PBB, New York, (ANTARA GORONTALO) - Lebih dari 800.000 pengungsi Rohingya
Myanmar diduga hidup dalam situasi yang "sangat akut", kata Komisaris
Tinggi PBB Urusan Pengungsi (UNHCR) Filippo Grandi kepada Dewan Keamanan
PBB pada Kamis (2/11).
Grandi mengeluarkan pernyataan mengenai pengungsi Rohingya tersebut,
sebagai perbandingan dengan 65 juta sampai 66 juta orang yang dipaksa
meninggalkan tempat tinggal mereka di dunia. "Kami berbicara mengenai
sebagian krisis paling rumit di Afrika terutama di Sudan Selatan,
Republik Demokratik Kongo," kata Grandi kepada wartawan di luar ruang
pertemuan Dewan Keamanan.
"Ada banyak perhatian pada situasi di Bangladesh --pengungsi
Rohingya, yang datang dari Myanmar-- dan pergerakan krisis tersebut,
yang barangkali yang paling akut pada saat ini," katanya.
Dari 800.000 pengungsi, kata para pejabat PBB, 607.000 menyelamatkan
diri dari kerusuhan di Negara Bagian Rakhine, Myanmar Utara, sejak 25
Agustus. Saat itu, gerilyawan Rohingya melancarkan serangan terhadap pos
keamanan, sehingga memicu pembalasan dari pasukan pemerintah dan
penjaga keamanan sipil.
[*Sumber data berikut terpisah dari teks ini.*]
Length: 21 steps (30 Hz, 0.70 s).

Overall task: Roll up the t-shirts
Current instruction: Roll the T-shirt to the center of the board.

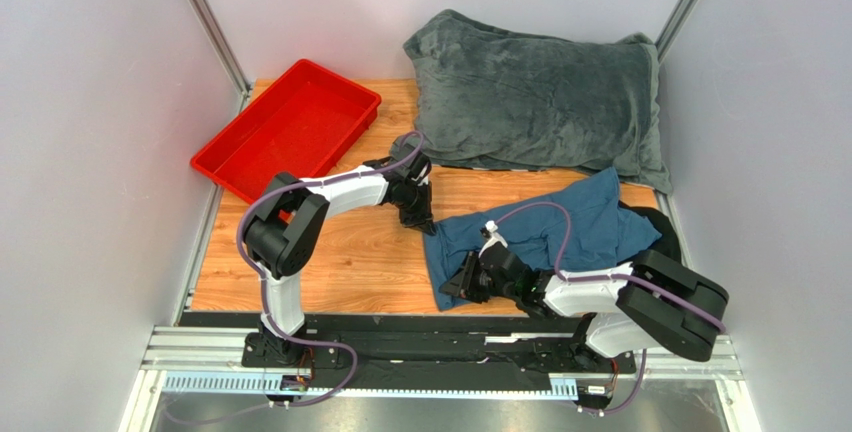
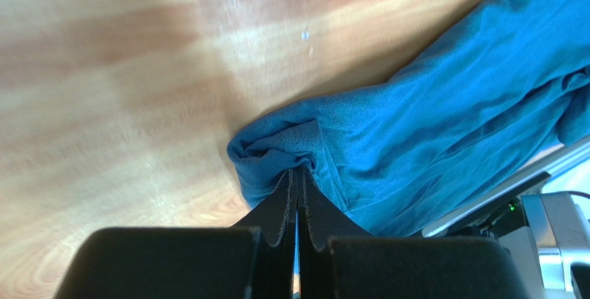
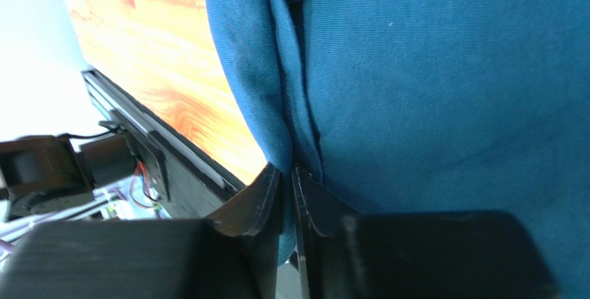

Banyak desa dibumi-hanguskan dan warga desa
menyelamatkan diri setelah kerusuhan mematikan merebak.
Akses ke Negara Bagian Rakhine --salah satu yang kurang berkembang
di Myanmar-- telah sangat dibatasi, kendati seorang pejabat senior PBB
pada Oktober terbang di atas sebagian wilayah yang mengalami teror dan
melaporkan ia melihat banyak desa yang terbakar.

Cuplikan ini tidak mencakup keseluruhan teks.